When we begin to work through a client’s trauma history, shame can sometimes bring the therapeutic process to a standstill.

So, how do we help clients begin to unpack deep layers of shame without halting their progress?

In the clip below, Bessel van der Kolk, MD gets into a parts approach for working with trauma-induced shame (and explains how shame can be adaptive).

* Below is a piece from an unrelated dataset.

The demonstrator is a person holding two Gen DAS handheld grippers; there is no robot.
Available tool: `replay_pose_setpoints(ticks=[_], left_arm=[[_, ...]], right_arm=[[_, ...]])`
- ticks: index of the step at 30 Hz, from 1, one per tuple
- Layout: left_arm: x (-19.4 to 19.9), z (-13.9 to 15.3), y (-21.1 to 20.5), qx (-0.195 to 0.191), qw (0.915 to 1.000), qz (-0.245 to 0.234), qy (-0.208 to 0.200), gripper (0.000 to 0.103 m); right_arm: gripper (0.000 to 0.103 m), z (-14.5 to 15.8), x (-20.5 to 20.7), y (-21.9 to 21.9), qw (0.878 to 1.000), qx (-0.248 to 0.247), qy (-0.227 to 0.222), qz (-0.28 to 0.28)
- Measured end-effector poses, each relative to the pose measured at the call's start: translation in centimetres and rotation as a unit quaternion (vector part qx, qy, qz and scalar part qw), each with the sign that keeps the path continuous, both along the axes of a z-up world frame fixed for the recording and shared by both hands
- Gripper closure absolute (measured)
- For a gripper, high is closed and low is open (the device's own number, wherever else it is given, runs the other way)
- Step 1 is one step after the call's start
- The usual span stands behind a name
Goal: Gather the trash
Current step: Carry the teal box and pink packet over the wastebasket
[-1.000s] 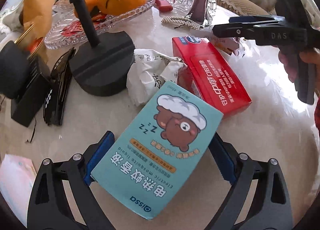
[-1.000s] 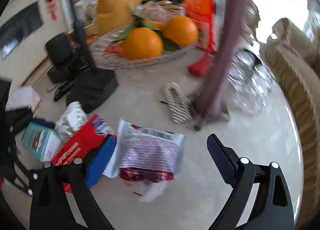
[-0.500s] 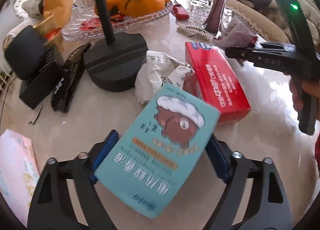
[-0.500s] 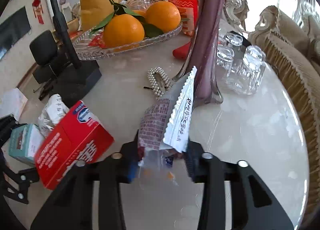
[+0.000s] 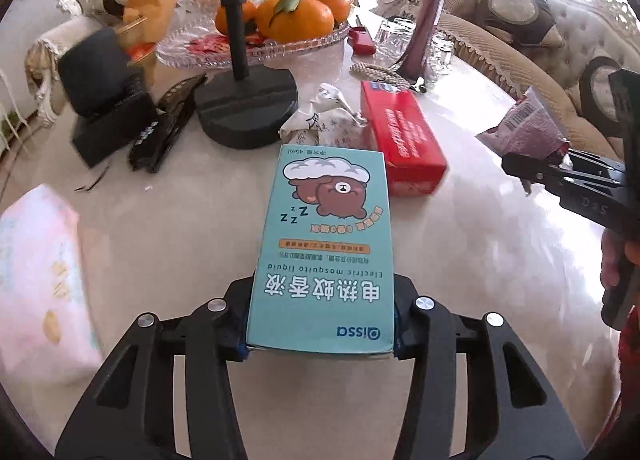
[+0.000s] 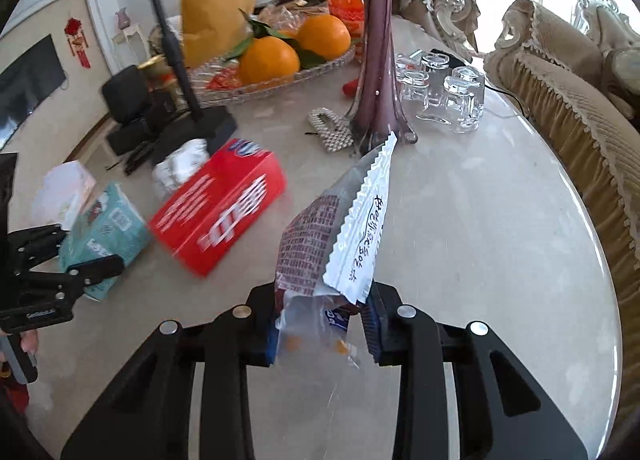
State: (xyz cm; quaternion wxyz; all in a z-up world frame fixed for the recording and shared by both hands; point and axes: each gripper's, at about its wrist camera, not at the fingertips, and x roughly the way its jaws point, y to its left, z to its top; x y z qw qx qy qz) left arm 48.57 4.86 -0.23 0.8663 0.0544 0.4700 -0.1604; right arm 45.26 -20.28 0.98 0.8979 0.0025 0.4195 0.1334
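Around, sofas [image 6: 568, 108] ring the glossy, cluttered marble table [image 6: 480, 228].

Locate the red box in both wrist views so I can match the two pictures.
Left wrist view: the red box lies upper right of centre, just beyond and right of the teal box held by the left gripper.
Right wrist view: the red box lies left of centre, blurred, left of the snack wrapper.
Shared landmark: the purple vase, standing behind the red box.
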Motion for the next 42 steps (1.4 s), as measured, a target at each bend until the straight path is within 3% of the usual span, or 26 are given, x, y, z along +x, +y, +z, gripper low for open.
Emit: replay_pose_setpoints(ticks=[5,11,15,18,20,22,25,29,33,39,42], left_arm=[[-5.7,3.0,0.2,0.007,0.9995,-0.020,-0.025,0.056],[-17.8,7.1,0.3,-0.004,0.9978,-0.043,-0.050,0.056],[-27.2,8.1,-0.5,-0.027,0.9963,-0.063,-0.053,0.056],[-33.8,7.9,-1.1,-0.077,0.9941,-0.069,-0.033,0.056],[-38.0,7.5,-1.8,-0.097,0.9919,-0.075,-0.033,0.056],[-42.9,6.5,-2.8,-0.102,0.9906,-0.085,-0.032,0.056],[-49.1,3.7,-4.2,-0.075,0.9931,-0.087,-0.020,0.056],[-54.1,-1.7,-5.0,-0.075,0.9957,-0.053,0.015,0.055],[-55.0,-8.5,-6.4,-0.021,0.9985,-0.006,0.050,0.055],[-52.1,-17.0,-7.3,-0.048,0.9877,0.025,0.147,0.055],[-51.1,-19.3,-7.1,-0.030,0.9849,0.041,0.165,0.054]], right_arm=[[0.073,1.0,-5.0,-0.3,1.000,0.014,-0.016,0.014],[0.073,3.1,-14.7,-0.9,0.997,0.031,-0.049,0.057],[0.073,3.7,-22.7,-1.5,0.993,0.052,-0.063,0.081],[0.073,3.7,-29.9,-1.3,0.990,0.067,-0.061,0.105],[0.073,3.8,-31.7,-1.2,0.990,0.069,-0.060,0.111],[0.073,3.9,-35.6,-1.0,0.988,0.070,-0.059,0.126],[0.073,3.4,-41.5,-0.8,0.986,0.079,-0.046,0.137],[0.073,-0.2,-47.8,-0.3,0.988,0.071,0.000,0.137],[0.073,-5.5,-50.6,0.6,0.988,0.061,0.069,0.122],[0.073,-15.4,-49.2,3.6,0.978,0.000,0.180,0.108],[0.073,-19.3,-48.2,4.9,0.970,-0.030,0.219,0.105]])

Click here for full transcript
Shame is always about, “This must have happened to me because I’m a bad person. If I was a good person, people wouldn’t have done this to me.” That’s one aspect of it. It is a huge part, a huge part of the therapy with talking to these people is a deep sense of shame and self-blame. What’s also interesting is, a little side note, is a piece of research and very few people know. Ann Burgess, who actually started this whole trauma field even before Judy Herman and I did, did a study of rape survivors and found that rape survivors who blamed themselves, had a better outcome than rape survivors who didn’t blame themselves. This self-blame and this self-shame has a certain survival capacity and that means that if I behave myself differently, this won’t happen to me. This really creates a new part. It creates a part, “I will never let anybody mess with me again, but deep down I feel deeply ashamed of myself.”
That’s very much we always part of what we oversee in the therapy. That’s why we always need to deal with people in parts. When people come across as very tough, you know that they are very scared of being in touch with this shameful compliance, weak part of themselves. You honor their tough parts, you go with it, and then you go, “How would that tough part take care of that little part? That shame part?” But the shame is almost, invariably, it’s a part people develop in order to protect themselves from future harm. “If I don’t do this anymore, it was my fault because I was too,” something or another. “I won’t do that anymore. And then it won’t happen to me again.” It’s an important defensive piece, but the post-traumatic piece of it, well, this is a very reasonable adaptation. You exile that shame piece of yourself and that becomes what therapy’s all about is to really meet the exiled. The parts of you that you feel too ashamed of.
And too, as I said before, this is really about going back to the original insult, the original situation that made that part that you feel so ashamed off, develop inside of yourself.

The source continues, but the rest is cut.